Meantone, my personal adventure reply to R. Moody

Billbrpt@AOL.COM Billbrpt@AOL.COM
Tue, 16 Mar 1999 02:39:37 EST


In a message dated 3/16/99 12:19:51 AM Central Standard Time,
remoody@easnet.net writes:

<< Your description of you tuning pure thirds and fifths and fourths up to A
 and E is quite interesting.  You must have been precocious, or it is
 intuitive that the note between the third C..E must lie halfway between,
 or at the mean.  And that is how meantone (the sources say) got its
 name. But that has to do with pure thirds is beyond me. Braid White
 explains the mean between C and E is the square root of the ratio 5/4
 (1.25). After this he looses me. How this D or that mean relates to the
 calculation of the rest of the scale, I didn't get.  >>


You are right about the way Meantone got its name.  The only Meantone with
pure 3rds is 1/4 Comma.  As in all the Meantones, 1/4 Comma is a series of
5ths, each tempered exactly the same amount.  That amount is 1/4 of the
Syntonic Comma (21.5 cents).  Theoretically, a 1/4 Comma 5th is 5.4 cents
narrow.  If you tune a string of 5.4 cent narrow 5ths around the Cycle of 5ths
but never going past Eb or Ab, you will get 9 pure 3rds.

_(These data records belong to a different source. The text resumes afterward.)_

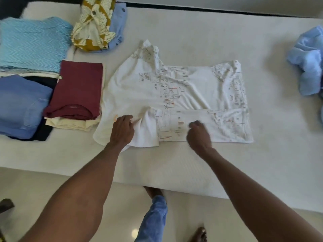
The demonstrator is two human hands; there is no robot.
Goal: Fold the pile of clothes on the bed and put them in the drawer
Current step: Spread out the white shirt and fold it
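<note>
A white printed T-shirt [176, 91] lies spread across the middle of the bed [209, 32], its near edge folded over. My left hand [123, 130] pinches a bunched fold of the shirt near its lower left. My right hand [199, 135] rests on the folded-over near strip with its fingers curled; whether it grips cloth is unclear. Folded clothes lie to the left: a maroon garment [76, 89] on cream ones, a turquoise knit [33, 44] and a blue denim piece [21, 105].
A mustard-and-white patterned garment [94, 23] lies over a light blue one at the back left. A crumpled light blue garment [307, 62] sits at the bed's right edge. The bed's near edge crosses the frame; below it are the floor and my legs [153, 219].
</note>
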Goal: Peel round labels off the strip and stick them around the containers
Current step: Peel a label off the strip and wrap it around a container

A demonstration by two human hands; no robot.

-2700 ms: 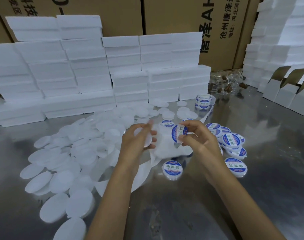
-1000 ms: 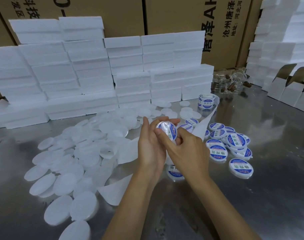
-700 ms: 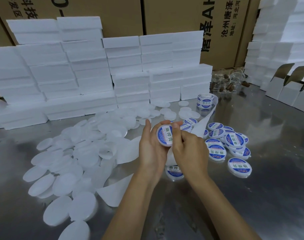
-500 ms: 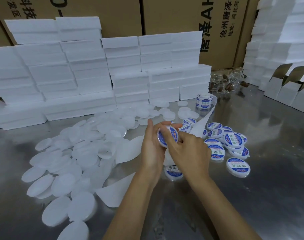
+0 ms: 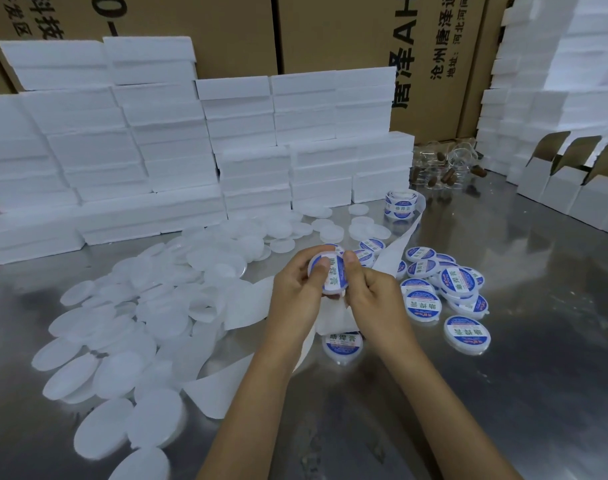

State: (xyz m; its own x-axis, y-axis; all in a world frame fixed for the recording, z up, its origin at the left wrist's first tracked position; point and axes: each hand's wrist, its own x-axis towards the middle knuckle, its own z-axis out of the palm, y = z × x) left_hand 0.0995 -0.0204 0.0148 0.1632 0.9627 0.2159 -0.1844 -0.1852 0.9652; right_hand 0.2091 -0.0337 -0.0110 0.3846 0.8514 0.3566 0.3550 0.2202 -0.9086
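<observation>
Both hands, left (image 5: 297, 287) and right (image 5: 371, 294), pinch one light, stiff container (image 5: 330, 274) by its rim, thumbs on its label.

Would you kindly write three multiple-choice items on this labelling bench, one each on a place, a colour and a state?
1. Where do the unlabelled white lids lie?
A. left of the hands
B. in the open cartons
C. on the foam blocks

2. What colour rims the round labels?
A. red
B. blue
C. green

3. How is the container in hand held?
A. lying on the table
B. by one hand
C. by both hands

Key: 1 A, they spread leftward; 2 B, blue rings show; 3 C, left hand and right hand both grip it.
</observation>
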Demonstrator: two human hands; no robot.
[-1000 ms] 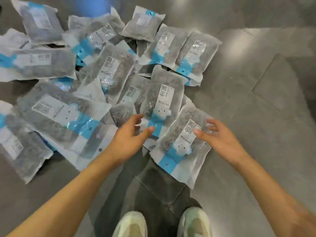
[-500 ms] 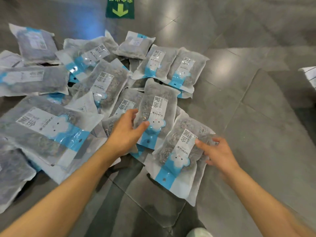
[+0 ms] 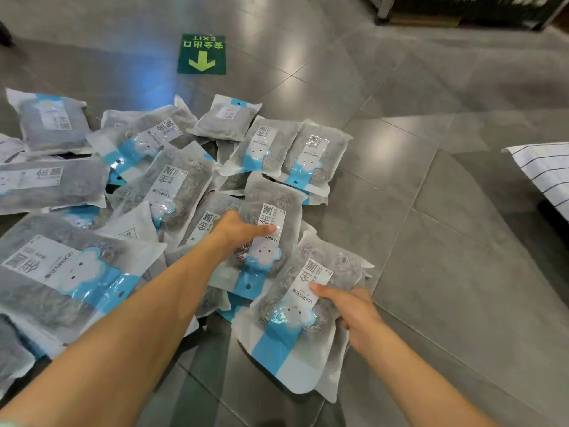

The data I published for the 1/7 Comma Meantone is based on the same idea.
1/7 of 21.5 is 3.1.  Because the modern piano has inharmonicity, the actual
width of each 5th will be somewhat less than the theoretical.  In fact, even
on a low inharmonicity piano, you must tune a series of -2.9 cent 5ths.  A
medium will get -2.8  5ths and a high will get -2.7.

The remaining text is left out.